What you need to produce from the material below is an exact transcription of the lines from the one with "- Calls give" through the one with "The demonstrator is", both included, and no other line.

*DATA BLOCK*
[Start of Attachment]

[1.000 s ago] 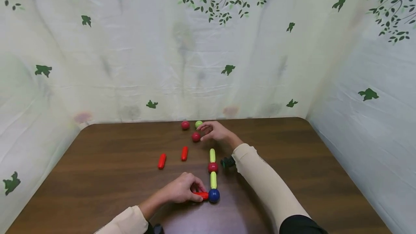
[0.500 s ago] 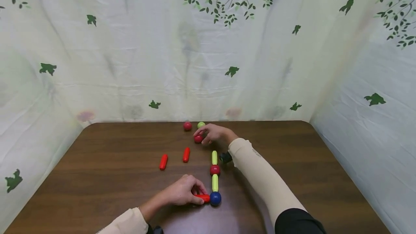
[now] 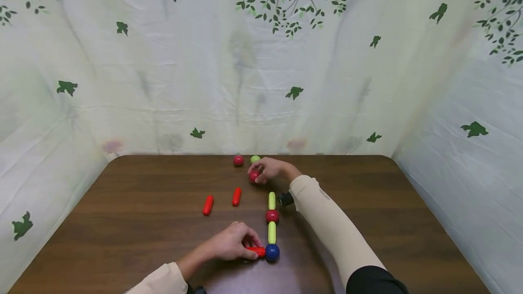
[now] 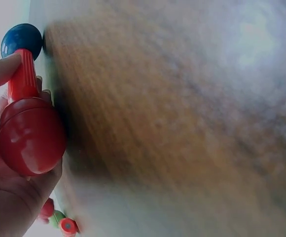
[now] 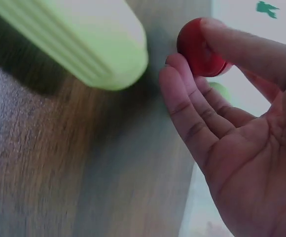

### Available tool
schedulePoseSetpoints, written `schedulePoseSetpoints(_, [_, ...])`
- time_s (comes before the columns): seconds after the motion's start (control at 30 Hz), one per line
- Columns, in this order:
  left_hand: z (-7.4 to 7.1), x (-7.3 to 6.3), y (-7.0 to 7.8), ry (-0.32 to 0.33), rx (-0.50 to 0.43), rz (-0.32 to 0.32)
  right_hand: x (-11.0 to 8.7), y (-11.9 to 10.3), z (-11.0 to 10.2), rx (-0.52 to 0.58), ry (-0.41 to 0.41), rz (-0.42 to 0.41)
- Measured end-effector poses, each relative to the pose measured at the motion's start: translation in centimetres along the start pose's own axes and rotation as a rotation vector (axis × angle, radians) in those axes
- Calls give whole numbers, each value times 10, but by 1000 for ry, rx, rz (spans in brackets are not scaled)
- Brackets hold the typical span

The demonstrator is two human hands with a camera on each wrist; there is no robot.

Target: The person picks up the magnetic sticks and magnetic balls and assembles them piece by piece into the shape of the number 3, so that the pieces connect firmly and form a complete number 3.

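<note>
Right hand pinches red ball, beyond far yellow rod.
Head view, 12 = away: red ball at right hand's 8–9 o'clock, 10–11 o'clock from far yellow rod; that rod's long axis runs 12–6. Right hand is nearer to it. Left hand pinches red rod, axis 3–9, 3 o'clock end touching blue ball. Can't tell if red ball is off table.
</note>
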State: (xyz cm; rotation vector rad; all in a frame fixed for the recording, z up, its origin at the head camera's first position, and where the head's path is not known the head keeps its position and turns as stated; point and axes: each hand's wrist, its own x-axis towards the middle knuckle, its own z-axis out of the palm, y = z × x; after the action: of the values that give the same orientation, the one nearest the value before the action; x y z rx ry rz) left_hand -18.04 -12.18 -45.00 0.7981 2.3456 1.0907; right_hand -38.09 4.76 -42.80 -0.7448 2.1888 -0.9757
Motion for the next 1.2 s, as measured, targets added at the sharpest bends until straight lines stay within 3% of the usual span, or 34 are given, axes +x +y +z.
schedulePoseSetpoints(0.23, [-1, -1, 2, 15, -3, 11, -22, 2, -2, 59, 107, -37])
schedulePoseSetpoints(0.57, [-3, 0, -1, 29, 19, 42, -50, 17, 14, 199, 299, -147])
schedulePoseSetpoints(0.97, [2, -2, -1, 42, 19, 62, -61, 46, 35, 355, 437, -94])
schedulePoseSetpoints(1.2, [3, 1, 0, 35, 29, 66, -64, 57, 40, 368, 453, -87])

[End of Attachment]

*SOLUTION FOR THIS EXERCISE*
- Calls give whole numbers, each value times 10, but by 1000 for ry, rx, rz (spans in brackets are not scaled)
- Brackets hold the typical span

The demonstrator is two human hands with a camera on each wrist; there is no robot.

The output above is complete as it stands.